TASK TO COMPLETE: Each line below that contains the word "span" must be copied.

SUPPLIED MATERIAL:
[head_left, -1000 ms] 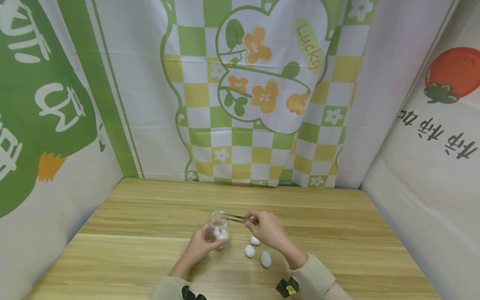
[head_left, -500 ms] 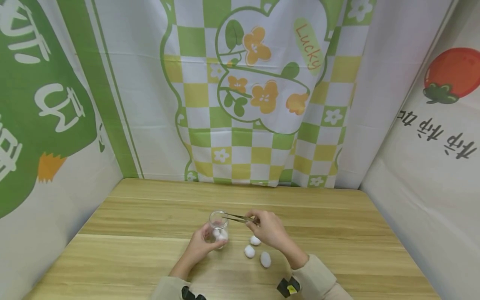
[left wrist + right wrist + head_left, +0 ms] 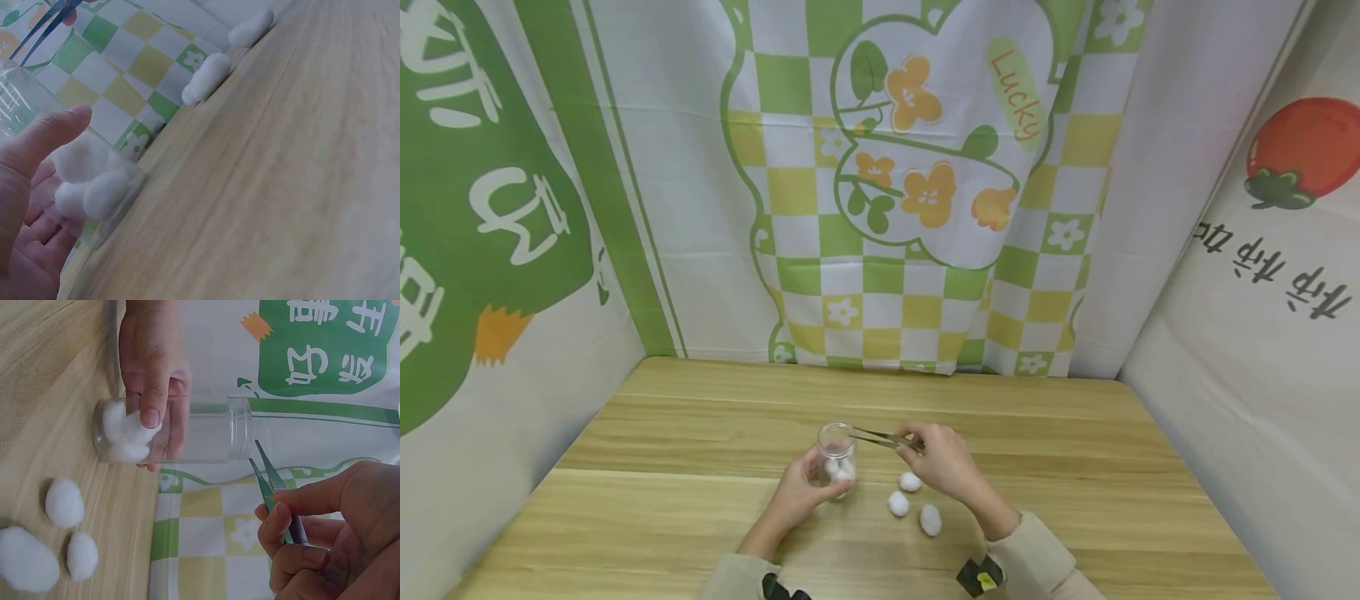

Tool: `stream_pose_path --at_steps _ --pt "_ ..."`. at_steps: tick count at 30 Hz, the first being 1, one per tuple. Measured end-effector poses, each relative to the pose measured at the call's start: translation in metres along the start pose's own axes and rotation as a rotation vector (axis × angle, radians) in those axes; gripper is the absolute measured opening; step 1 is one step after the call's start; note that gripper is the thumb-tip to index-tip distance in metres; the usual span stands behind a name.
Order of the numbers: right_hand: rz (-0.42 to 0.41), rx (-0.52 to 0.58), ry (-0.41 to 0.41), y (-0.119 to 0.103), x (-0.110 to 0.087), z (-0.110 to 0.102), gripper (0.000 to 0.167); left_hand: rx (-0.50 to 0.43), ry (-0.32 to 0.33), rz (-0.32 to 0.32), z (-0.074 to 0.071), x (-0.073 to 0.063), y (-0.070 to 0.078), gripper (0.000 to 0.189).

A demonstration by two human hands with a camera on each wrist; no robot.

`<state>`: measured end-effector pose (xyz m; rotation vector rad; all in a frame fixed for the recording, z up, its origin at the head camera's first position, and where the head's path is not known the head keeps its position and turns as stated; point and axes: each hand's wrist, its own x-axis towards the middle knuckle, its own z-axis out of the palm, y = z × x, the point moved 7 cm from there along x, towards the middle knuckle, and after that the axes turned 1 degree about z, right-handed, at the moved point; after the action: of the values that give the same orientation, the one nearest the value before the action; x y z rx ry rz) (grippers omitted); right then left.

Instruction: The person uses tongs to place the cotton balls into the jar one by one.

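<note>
A clear glass jar (image 3: 837, 440) stands on the wooden table, and my left hand (image 3: 796, 497) grips it low down, thumb across its side. Inside, at the bottom, lie several white cotton balls (image 3: 115, 425). My right hand (image 3: 942, 460) pinches metal tweezers (image 3: 270, 487) between thumb and fingers. The two tweezer tips are spread apart, with nothing between them, right by the jar's mouth in the right wrist view. On the table below the right hand lie three loose cotton balls: a far one (image 3: 911, 482), a left one (image 3: 898, 504) and a near one (image 3: 931, 520).
The wooden table (image 3: 715, 425) reaches back to a green and yellow checked curtain (image 3: 880, 308). Printed cloth walls close in the left side (image 3: 587, 375) and the right side (image 3: 1240, 375).
The right hand with the tweezers has shifted slightly to the right, drawing the tips back toward the jar's rim. My left hand and the jar have stayed put.
</note>
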<state>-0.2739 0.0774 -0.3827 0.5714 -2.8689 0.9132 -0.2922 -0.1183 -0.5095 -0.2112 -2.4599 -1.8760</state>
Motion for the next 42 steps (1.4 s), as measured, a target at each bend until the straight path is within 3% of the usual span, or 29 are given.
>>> stream_pose_path --at_steps 20,42 --pt "0.019 0.056 -0.004 0.011 -0.005 -0.002 0.018 -0.002 -0.001 0.016 0.000 0.000 0.001 0.060" --pt "0.052 0.044 0.014 0.022 -0.011 -0.003 0.016 -0.007 -0.017 0.025 0.001 -0.001 0.003 0.057"
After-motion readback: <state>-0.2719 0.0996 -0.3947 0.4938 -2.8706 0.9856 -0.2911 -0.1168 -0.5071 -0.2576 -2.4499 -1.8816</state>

WRITTEN SOLUTION:
Tool: `stream_pose_path --at_steps _ --pt "_ ..."`. at_steps: tick count at 30 Hz, the first being 1, one per tuple. Measured end-effector poses, each relative to the pose measured at the call's start: translation in metres along the start pose's own axes and rotation as a rotation vector (axis × angle, radians) in those axes; gripper is the absolute measured opening; step 1 is one step after the call's start; note that gripper is the thumb-tip to index-tip distance in metres; the usual span stands behind a name.
Motion for the next 42 steps (1.4 s), as measured, a target at each bend until the straight path is within 3% of the usual span, or 29 are given.

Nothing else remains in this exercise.